Retype every line of the records exactly.

GIVEN DATA below:

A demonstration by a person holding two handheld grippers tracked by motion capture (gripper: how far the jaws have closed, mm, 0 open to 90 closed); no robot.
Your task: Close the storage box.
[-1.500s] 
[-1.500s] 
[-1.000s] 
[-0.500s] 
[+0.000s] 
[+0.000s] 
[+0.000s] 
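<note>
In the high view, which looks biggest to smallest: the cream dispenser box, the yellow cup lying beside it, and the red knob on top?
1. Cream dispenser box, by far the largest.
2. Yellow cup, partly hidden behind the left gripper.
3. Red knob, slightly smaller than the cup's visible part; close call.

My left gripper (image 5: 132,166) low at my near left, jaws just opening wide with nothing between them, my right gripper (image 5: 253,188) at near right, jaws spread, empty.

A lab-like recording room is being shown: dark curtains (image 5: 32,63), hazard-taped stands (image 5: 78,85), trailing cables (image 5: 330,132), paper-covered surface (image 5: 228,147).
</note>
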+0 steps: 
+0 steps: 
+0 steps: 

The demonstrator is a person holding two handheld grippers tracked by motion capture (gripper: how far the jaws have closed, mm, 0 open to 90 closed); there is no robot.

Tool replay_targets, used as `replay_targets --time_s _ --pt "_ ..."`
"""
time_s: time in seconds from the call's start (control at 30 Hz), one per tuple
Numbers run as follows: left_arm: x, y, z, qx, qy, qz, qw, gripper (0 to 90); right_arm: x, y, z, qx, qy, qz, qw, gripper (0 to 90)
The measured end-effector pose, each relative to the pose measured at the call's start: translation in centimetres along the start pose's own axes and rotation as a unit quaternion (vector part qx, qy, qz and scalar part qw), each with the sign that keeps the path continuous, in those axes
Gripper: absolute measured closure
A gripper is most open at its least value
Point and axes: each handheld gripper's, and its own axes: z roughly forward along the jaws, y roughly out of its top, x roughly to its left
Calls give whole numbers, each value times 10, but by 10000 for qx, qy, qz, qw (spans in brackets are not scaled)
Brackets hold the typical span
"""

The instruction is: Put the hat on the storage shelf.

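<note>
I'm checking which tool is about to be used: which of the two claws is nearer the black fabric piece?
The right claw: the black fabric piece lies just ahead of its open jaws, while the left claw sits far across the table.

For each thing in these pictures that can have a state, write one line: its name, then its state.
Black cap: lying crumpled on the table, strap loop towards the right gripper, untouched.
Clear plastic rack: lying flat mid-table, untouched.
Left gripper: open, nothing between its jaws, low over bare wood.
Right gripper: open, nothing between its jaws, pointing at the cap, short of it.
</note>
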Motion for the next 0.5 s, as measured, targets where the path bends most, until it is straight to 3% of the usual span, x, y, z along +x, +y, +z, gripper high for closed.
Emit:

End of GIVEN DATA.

SOLVED PROBLEM –
A demonstration by a person holding two handheld grippers tracked by motion capture (gripper: how far the jaws have closed, mm, 0 open to 90 closed); no robot.
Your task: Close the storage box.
[-1.500s] 
[-1.500s] 
[-1.000s] 
[-0.500s] 
[+0.000s] 
[+0.000s] 
[+0.000s] 
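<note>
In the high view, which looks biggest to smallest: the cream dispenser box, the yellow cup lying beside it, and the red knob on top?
1. Cream dispenser box, by far the largest.
2. Yellow cup, partly hidden behind the left gripper.
3. Red knob, slightly smaller than the cup's visible part; close call.

My left gripper (image 5: 132,166) low at my near left, jaws just opening wide with nothing between them, my right gripper (image 5: 253,188) at near right, jaws spread, empty.

A lab-like recording room is being shown: dark curtains (image 5: 32,63), hazard-taped stands (image 5: 78,85), trailing cables (image 5: 330,132), paper-covered surface (image 5: 228,147).
</note>
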+0 steps: 
+0 steps: 
+0 steps: 

The demonstrator is a person holding two handheld grippers tracked by motion capture (gripper: how far the jaws have closed, mm, 0 open to 90 closed); there is no robot.

Tool replay_targets, used as `replay_targets --time_s _ --pt "_ ..."`
"""
time_s: time in seconds from the call's start (control at 30 Hz), one per tuple
Numbers run as follows: left_arm: x, y, z, qx, qy, qz, qw, gripper (0 to 90); right_arm: x, y, z, qx, qy, qz, qw, gripper (0 to 90)
The measured end-effector pose, each relative to the pose measured at the call's start: translation in centimetres along the start pose's own axes and rotation as a unit quaternion (vector part qx, qy, qz and scalar part qw), each with the sign that keeps the path continuous, in those axes
Gripper: absolute measured closure
A gripper is most open at its least value
Point and axes: each handheld gripper's, and its own axes: z roughly forward along the jaws, y roughly out of its top, x roughly to its left
Calls give whole numbers, each value times 10, but by 10000 for qx, qy, qz, qw (spans in brackets are not scaled)
Brackets hold the typical span
"""

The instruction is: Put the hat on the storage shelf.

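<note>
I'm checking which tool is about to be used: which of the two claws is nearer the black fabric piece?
The right claw: the black fabric piece lies just ahead of its open jaws, while the left claw sits far across the table.

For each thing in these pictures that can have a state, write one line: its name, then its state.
Black cap: lying crumpled on the table, strap loop towards the right gripper, untouched.
Clear plastic rack: lying flat mid-table, untouched.
Left gripper: open, nothing between its jaws, low over bare wood.
Right gripper: open, nothing between its jaws, pointing at the cap, short of it.
</note>
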Motion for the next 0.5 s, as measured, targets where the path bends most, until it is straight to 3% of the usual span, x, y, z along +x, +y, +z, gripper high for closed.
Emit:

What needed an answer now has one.